Erläutere deine Lernbereitschaft!:Da es sich um eine Vollzeitstelle handelt, zeige in deinem Anschreiben, dass du bereit bist, zu lernen und dich weiterzuentwickeln. Sprich über deine Neugier für neue Technologien oder Methoden im Data Science Bereich. Vielleicht hast du auch Kurse besucht oder Zertifikate erworben, die deine Begeisterung zeigen!
Die richtige technische Sprache!:Achte darauf, dass deine Bewerbung alle relevanten technischen Begriffe enthält, die in der Data Science gebräuchlich sind. Nenne spezifische Programmier- und Analysetools wie Python, R oder SQL, die du beherrschst. Dies macht es für die Rekrutierer einfacher, schnell zu erkennen, dass du für die Rolle als Data Engineer (m/w/d) bei twomynds gut geeignet bist.
Wie man sich auf ein Vorstellungsgespräch bei twomynds vorbereitet
✨Bereite deine technischen Skills vor
In einem Vorstellungsgespräch für eine Data-Science-Position wird oft dein Wissen über Tools wie Python, R oder SQL getestet. Mach dich mit gängigen Algorithmen und deren Einsatzmöglichkeiten vertraut, denn technische Fragen können schnell kommen. Lass uns sicherstellen, dass du in diesen Bereichen glänzt!
✨Verschaffe dir einen Überblick über Projekte
Da es sich um eine Vollzeitstelle handelt, ist es wichtig, dass du konkrete Erfahrungen und Projekte vorweisen kannst. Wenn du bereits an Data-Science-Projekten gearbeitet hast, sei bereit, diese in der Tiefe zu erläutern und zu diskutieren, wie du die Probleme gelöst hast. Dein Portfolio kann hier einen echten Unterschied machen!

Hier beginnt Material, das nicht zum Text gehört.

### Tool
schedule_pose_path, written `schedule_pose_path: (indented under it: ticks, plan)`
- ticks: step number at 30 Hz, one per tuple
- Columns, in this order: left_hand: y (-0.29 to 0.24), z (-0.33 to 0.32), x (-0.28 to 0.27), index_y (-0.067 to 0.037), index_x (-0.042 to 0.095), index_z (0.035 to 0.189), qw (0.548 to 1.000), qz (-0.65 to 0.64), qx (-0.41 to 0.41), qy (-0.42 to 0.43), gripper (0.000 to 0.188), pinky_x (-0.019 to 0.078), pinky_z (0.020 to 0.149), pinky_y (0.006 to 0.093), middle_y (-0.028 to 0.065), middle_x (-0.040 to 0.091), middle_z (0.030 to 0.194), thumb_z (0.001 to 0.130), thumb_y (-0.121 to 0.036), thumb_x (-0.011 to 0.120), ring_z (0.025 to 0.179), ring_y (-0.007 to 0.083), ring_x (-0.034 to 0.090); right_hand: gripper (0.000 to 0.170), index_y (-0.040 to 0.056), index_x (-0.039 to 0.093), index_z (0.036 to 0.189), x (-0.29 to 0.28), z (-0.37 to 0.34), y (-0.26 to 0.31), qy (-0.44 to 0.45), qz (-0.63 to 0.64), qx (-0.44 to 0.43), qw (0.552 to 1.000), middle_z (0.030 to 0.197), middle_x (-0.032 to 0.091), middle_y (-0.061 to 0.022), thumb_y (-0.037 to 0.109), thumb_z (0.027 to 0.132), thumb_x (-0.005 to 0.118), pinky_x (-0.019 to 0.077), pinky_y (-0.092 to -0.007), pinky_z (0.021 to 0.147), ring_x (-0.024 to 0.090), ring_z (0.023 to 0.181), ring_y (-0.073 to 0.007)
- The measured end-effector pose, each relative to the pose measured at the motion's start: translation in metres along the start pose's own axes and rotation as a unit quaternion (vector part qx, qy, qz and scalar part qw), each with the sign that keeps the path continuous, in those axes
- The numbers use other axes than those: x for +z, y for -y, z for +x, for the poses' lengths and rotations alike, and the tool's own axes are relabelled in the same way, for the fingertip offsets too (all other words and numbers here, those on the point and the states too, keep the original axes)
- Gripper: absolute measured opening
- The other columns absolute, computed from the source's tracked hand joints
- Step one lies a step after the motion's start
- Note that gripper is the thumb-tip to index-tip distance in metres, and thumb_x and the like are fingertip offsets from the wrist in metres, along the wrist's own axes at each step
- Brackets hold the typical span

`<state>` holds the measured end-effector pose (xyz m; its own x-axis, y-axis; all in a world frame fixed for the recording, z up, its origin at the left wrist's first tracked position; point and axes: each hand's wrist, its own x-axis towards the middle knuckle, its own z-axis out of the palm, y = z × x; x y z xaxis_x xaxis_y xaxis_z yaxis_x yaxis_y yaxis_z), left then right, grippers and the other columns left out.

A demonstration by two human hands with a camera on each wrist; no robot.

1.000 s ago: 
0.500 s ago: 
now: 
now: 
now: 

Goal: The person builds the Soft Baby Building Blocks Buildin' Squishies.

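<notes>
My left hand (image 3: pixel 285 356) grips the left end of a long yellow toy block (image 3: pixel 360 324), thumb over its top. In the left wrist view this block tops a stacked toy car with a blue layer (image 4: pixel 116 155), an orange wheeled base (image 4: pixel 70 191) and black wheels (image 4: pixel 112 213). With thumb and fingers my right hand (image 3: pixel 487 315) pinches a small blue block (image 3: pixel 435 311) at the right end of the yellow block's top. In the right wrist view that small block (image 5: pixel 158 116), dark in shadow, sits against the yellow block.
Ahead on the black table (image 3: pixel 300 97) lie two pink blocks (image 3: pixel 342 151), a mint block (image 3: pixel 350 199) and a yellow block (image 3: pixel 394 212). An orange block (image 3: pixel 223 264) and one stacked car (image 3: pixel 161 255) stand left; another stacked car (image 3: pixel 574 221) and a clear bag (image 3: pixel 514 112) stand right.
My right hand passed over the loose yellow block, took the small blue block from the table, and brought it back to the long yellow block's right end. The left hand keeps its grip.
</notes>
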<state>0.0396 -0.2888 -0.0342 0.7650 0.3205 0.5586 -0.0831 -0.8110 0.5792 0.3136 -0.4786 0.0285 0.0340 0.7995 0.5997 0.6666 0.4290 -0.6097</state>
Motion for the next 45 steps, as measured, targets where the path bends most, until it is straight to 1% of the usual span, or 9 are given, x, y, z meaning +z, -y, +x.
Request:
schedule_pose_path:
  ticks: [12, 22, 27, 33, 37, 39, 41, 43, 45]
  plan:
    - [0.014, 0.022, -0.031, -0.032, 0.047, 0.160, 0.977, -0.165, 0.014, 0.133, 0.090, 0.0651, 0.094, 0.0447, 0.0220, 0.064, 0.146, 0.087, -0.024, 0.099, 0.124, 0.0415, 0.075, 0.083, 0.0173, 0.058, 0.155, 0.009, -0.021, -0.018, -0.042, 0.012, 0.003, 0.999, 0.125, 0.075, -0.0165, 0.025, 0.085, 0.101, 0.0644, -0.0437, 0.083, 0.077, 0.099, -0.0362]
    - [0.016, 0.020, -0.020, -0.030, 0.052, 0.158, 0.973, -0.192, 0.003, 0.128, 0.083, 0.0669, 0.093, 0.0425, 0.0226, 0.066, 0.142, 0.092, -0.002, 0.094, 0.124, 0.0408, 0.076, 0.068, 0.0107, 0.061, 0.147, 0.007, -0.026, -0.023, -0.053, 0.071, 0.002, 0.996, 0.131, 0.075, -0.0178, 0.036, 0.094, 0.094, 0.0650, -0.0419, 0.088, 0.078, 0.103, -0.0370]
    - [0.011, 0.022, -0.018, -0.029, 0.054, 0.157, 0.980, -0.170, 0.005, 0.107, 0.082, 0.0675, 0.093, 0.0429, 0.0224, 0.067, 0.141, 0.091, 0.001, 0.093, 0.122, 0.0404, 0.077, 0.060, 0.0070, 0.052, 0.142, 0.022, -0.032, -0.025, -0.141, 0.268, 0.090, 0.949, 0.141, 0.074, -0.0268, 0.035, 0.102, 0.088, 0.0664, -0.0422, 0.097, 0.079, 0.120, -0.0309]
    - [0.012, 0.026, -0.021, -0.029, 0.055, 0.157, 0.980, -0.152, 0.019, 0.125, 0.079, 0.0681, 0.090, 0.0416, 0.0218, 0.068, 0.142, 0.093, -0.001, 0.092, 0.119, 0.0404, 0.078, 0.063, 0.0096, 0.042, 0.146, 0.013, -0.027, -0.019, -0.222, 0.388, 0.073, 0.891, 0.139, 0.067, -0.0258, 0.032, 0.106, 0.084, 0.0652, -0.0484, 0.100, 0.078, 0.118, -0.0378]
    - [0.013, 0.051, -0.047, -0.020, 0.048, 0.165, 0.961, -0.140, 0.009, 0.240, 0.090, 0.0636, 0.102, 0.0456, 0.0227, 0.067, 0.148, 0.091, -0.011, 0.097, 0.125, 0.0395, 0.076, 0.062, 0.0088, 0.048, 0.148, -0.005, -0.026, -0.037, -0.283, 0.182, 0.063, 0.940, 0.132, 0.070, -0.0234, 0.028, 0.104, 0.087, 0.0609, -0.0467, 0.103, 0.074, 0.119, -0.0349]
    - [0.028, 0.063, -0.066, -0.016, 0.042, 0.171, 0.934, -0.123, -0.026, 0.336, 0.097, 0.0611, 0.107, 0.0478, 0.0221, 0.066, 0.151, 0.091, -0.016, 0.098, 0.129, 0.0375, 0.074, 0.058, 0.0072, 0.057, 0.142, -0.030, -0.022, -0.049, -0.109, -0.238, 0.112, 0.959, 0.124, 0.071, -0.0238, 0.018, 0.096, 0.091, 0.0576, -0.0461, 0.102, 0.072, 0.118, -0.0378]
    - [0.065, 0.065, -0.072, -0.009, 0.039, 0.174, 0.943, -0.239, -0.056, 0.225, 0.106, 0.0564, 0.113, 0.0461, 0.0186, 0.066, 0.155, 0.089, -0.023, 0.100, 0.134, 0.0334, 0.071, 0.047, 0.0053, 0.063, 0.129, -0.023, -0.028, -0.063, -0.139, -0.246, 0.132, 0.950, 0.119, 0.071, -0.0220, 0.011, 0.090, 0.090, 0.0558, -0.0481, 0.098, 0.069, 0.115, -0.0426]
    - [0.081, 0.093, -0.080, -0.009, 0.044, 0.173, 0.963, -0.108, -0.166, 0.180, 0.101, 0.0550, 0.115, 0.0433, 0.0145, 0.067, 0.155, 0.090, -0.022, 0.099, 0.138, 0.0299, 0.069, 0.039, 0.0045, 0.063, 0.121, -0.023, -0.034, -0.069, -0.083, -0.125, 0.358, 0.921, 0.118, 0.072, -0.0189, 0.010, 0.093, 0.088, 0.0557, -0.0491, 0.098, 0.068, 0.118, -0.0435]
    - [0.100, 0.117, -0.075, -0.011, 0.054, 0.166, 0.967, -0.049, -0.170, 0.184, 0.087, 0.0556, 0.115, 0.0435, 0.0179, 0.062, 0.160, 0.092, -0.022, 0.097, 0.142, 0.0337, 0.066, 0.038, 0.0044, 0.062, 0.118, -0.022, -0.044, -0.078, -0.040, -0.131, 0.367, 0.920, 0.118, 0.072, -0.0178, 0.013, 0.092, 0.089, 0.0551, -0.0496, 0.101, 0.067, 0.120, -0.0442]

✨Vorbereitung auf case studies
In Data-Science-Interviews sind case studies und praktische Probleme häufig Teil des Gesprächs. Übe, wie du strukturiert und logisch an solche Aufgaben herangehst. Arbeitgeber möchten sehen, wie du Daten analysierst und Lösungen entwickelst – bring also deine analytischen Fähigkeiten mit!
✨Zeige deine Leidenschaft für Daten
Mehr denn je geht es bei einer Vollzeitstelle darum, dass du nicht nur die Skills hast, sondern auch wirklich für das Feld brennst. Teile Anekdoten oder Erfahrungen, die zeigen, wie du zur Datenwissenschaft gekommen bist und was dich fasziniert. Diese Begeisterung kann für twomynds entscheidend sein!